> [WORK REQUIRED]: Give again, unaltered, the lines of the listing below that run from the line having "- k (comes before" through the line having "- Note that".

+++ PROVIDED ENTRIES

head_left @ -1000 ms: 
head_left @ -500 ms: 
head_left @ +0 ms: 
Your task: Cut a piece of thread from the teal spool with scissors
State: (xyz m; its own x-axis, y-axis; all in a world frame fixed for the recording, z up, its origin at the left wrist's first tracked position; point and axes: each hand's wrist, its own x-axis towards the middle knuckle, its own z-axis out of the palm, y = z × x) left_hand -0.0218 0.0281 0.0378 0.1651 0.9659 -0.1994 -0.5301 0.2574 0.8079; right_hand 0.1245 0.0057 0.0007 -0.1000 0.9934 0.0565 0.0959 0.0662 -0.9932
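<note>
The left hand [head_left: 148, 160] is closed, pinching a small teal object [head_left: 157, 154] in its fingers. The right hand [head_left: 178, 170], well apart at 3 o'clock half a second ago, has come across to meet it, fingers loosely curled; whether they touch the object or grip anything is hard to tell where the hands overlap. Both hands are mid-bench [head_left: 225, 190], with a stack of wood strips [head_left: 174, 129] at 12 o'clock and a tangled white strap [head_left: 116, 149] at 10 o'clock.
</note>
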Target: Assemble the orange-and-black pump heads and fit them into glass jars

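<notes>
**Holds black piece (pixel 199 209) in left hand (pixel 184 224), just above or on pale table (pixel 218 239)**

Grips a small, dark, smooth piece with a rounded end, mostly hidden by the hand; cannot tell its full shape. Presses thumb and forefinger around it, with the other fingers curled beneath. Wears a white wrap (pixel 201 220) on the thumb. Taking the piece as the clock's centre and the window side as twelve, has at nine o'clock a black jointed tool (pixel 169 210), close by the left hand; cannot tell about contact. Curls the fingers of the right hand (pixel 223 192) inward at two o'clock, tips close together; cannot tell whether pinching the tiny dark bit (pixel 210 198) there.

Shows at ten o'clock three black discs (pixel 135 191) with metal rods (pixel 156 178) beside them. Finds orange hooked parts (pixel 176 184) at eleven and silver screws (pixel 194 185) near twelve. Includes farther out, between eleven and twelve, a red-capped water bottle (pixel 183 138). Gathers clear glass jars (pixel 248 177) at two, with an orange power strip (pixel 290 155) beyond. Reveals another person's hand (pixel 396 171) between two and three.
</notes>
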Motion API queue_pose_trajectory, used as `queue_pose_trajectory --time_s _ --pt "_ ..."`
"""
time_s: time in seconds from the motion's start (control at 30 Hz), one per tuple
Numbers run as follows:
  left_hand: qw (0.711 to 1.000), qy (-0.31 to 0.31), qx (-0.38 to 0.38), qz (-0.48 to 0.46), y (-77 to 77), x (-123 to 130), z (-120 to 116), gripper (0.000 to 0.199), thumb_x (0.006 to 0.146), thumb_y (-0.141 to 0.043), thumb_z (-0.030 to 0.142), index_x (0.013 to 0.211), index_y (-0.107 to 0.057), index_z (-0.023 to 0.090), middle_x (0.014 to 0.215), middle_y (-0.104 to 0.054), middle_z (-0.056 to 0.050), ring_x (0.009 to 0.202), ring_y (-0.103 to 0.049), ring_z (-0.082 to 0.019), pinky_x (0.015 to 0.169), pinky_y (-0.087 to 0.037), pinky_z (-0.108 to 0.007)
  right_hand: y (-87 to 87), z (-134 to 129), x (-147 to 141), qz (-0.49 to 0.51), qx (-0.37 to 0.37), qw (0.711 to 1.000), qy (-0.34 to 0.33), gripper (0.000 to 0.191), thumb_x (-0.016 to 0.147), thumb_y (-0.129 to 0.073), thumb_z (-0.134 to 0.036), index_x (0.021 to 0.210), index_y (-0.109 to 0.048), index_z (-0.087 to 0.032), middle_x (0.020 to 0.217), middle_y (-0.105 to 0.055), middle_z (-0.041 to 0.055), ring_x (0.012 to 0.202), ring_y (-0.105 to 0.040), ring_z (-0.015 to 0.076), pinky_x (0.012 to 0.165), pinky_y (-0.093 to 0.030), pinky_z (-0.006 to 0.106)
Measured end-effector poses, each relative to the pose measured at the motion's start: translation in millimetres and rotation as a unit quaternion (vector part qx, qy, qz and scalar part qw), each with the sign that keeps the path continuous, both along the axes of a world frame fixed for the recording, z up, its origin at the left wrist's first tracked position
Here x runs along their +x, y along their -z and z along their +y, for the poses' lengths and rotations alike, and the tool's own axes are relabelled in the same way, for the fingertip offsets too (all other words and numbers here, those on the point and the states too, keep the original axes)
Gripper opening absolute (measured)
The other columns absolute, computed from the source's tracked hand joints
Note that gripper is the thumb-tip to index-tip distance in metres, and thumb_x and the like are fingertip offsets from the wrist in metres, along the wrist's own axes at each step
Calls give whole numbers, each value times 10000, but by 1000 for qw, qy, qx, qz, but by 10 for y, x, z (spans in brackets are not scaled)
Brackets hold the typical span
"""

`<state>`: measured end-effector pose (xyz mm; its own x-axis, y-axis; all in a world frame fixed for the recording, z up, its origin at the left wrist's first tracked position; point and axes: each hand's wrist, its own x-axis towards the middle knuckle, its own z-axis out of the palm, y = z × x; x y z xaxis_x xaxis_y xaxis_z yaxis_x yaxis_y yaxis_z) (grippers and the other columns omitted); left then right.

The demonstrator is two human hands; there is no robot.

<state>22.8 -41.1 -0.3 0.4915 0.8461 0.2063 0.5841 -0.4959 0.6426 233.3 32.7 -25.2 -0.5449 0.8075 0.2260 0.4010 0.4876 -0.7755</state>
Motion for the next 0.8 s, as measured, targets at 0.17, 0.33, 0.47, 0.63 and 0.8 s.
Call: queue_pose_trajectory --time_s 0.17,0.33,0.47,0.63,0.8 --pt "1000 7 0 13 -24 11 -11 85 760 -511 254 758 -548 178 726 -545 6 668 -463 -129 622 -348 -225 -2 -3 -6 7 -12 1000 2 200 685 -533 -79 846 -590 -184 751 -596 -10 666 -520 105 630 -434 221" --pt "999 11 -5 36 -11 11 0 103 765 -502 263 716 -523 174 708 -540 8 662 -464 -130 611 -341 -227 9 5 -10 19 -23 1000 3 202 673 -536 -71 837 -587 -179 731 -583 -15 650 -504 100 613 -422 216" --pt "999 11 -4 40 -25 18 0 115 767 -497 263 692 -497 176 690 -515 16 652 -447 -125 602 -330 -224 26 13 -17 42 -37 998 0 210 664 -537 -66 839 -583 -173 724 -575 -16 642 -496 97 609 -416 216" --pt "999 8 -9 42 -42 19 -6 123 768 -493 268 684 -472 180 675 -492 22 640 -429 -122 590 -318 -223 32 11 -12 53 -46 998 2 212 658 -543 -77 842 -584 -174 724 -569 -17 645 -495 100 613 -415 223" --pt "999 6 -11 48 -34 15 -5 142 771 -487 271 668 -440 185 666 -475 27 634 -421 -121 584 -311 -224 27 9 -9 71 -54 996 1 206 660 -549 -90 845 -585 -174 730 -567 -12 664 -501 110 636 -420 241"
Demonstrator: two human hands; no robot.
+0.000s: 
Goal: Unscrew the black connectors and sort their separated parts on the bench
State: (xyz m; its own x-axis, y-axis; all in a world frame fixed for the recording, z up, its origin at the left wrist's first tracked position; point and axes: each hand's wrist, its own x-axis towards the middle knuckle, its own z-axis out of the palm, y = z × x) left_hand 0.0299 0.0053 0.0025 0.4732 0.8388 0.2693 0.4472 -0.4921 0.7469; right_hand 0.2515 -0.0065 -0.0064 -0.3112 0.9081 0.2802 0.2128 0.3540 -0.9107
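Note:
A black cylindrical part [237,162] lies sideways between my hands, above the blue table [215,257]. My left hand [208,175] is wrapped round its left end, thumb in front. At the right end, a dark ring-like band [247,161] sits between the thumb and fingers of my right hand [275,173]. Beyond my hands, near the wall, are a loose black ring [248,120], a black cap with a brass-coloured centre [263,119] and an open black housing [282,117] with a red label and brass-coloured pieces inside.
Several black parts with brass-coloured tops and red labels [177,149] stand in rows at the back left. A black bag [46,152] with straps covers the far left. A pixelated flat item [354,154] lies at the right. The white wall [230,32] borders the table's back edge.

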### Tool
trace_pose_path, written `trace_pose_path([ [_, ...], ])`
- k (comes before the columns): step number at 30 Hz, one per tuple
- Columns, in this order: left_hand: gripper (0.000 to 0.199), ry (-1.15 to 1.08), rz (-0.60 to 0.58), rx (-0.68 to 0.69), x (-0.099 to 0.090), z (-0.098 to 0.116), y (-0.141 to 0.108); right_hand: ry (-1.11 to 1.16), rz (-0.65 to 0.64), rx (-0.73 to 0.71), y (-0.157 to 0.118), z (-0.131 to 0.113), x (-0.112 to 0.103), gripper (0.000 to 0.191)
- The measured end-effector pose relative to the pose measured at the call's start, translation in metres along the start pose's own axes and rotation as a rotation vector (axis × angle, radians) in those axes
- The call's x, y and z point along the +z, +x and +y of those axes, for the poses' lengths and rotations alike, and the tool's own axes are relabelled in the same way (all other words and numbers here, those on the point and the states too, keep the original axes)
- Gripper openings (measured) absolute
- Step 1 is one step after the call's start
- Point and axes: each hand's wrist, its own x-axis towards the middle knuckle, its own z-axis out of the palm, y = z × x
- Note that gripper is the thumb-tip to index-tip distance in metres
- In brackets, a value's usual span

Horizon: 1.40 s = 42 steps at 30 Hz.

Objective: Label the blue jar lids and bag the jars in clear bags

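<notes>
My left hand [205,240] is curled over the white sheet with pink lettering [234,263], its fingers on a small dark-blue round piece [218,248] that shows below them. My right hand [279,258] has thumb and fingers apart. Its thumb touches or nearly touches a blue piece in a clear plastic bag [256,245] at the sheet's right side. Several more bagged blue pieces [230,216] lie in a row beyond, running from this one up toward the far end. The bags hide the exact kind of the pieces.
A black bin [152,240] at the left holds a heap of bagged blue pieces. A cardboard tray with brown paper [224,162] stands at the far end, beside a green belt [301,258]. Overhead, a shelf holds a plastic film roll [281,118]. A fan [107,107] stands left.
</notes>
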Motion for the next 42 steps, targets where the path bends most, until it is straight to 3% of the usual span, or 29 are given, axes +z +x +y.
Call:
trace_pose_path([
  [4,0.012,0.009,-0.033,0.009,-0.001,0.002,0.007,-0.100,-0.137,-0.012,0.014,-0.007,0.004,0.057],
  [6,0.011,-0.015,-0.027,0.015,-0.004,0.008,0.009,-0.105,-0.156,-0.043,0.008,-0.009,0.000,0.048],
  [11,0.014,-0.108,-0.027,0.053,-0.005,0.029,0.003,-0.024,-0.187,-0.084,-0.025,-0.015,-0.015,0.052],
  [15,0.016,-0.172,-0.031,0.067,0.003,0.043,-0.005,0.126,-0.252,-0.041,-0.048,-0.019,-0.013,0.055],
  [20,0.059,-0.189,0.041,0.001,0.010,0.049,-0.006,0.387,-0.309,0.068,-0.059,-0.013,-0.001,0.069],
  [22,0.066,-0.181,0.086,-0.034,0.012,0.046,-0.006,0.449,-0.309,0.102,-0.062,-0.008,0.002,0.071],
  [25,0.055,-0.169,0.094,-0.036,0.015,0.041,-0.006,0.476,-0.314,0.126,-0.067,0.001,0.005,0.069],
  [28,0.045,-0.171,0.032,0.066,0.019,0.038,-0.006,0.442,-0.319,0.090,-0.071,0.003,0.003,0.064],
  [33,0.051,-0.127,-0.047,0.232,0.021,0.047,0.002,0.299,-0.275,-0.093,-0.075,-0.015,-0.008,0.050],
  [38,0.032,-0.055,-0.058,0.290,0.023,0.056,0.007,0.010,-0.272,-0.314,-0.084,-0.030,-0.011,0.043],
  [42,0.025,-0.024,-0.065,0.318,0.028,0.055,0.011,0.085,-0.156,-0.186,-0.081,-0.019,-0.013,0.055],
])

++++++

> [SOLUTION FOR THIS TASK]:
- k (comes before the columns): step number at 30 Hz, one per tuple
- Columns, in this order: left_hand: gripper (0.000 to 0.199), ry (-1.15 to 1.08), rz (-0.60 to 0.58), rx (-0.68 to 0.69), x (-0.099 to 0.090), z (-0.098 to 0.116), y (-0.141 to 0.108); right_hand: ry (-1.11 to 1.16), rz (-0.65 to 0.64), rx (-0.73 to 0.71), y (-0.157 to 0.118), z (-0.131 to 0.113), x (-0.112 to 0.103), gripper (0.000 to 0.191)
- The measured end-effector pose relative to the pose measured at the call's start, translation in metres along the start pose's own axes and rotation as a rotation vector (axis × angle, radians) in those axes
- The call's x, y and z point along the +z, +x and +y of those axes, for the poses' lengths and rotations alike, and the tool's own axes are relabelled in the same way (all other words and numbers here, those on the point and the states too, keep the original axes)
- Gripper openings (measured) absolute
- Step 1 is one step after the call's start
- Point and axes: each hand's wrist, its own x-axis towards the middle knuckle, its own z-axis out of the palm, y = z × x
- Note that gripper is the thumb-tip to index-tip distance in metres

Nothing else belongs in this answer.